- REQUIRED WORK: Return each line of the records below that contains the word "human".

Dataset records
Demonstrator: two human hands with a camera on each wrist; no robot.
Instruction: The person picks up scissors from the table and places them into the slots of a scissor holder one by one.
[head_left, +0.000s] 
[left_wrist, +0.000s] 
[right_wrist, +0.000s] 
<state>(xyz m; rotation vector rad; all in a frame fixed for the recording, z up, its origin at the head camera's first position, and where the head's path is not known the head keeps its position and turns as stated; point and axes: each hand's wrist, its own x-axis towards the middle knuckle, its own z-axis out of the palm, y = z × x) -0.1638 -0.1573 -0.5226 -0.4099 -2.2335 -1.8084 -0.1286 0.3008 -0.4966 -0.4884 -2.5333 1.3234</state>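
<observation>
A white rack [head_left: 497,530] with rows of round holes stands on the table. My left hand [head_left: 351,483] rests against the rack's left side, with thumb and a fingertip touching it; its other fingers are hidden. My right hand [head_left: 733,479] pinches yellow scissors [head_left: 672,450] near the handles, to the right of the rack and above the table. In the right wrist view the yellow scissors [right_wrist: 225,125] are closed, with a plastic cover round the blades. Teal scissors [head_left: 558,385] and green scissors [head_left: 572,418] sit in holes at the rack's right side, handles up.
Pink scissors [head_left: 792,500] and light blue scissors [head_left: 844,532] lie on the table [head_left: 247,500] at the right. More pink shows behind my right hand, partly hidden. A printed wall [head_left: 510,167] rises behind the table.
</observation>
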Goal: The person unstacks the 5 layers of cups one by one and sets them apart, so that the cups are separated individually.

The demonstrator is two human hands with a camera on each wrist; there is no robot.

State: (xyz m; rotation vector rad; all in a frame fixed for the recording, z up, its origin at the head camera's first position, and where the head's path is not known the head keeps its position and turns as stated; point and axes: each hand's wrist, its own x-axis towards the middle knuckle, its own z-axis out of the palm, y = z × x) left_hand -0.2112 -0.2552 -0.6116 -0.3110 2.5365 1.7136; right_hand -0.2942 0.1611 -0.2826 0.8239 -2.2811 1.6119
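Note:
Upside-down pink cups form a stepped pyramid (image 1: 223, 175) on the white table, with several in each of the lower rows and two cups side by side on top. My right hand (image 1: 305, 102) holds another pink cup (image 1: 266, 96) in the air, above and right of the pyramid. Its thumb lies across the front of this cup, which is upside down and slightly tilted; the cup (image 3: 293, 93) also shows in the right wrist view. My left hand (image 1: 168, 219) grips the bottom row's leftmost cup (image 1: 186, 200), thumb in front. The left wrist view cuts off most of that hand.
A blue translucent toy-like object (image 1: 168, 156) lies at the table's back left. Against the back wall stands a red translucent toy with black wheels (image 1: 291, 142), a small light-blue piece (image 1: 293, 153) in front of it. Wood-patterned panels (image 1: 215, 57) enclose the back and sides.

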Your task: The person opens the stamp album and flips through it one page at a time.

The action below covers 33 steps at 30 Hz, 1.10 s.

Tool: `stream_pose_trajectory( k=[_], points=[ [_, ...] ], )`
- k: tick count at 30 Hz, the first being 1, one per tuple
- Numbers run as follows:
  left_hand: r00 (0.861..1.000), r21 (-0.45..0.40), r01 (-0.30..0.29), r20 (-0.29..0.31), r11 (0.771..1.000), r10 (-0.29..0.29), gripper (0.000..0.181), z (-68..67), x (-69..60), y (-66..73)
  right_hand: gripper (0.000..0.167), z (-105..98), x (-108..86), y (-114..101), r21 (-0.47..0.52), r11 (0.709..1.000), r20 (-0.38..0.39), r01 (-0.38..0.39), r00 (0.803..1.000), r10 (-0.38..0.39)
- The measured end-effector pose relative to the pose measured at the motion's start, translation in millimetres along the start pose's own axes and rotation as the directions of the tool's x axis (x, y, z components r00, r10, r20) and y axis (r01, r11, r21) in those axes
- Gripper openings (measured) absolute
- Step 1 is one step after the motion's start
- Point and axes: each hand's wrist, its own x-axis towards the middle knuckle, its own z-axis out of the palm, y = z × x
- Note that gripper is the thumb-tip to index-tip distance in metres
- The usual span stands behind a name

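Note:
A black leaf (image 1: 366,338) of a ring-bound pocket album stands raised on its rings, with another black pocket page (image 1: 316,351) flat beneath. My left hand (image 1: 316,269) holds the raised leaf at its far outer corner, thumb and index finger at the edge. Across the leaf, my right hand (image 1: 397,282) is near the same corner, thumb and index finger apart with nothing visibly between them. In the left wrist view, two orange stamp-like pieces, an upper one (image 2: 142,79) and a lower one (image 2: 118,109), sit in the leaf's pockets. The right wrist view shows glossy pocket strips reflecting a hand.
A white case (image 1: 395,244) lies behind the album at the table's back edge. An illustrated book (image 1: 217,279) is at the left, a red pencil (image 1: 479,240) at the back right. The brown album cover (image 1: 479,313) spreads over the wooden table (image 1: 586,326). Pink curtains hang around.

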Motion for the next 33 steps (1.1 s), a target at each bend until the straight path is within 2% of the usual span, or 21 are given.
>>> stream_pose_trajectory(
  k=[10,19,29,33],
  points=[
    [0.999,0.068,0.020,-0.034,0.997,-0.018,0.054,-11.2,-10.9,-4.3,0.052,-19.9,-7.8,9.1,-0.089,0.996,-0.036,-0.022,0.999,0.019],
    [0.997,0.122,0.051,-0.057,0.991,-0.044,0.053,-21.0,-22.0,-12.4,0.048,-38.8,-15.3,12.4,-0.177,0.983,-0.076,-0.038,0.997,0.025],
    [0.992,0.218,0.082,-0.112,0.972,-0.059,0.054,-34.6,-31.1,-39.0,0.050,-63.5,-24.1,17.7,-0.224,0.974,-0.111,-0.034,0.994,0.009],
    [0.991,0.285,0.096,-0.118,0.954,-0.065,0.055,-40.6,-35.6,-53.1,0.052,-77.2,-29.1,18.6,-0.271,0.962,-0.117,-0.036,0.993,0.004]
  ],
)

- WRITTEN REPLY:
Demonstrator: two human hands with a camera on each wrist; no robot.
The demonstrator is two human hands with a camera on each wrist; there is no robot.

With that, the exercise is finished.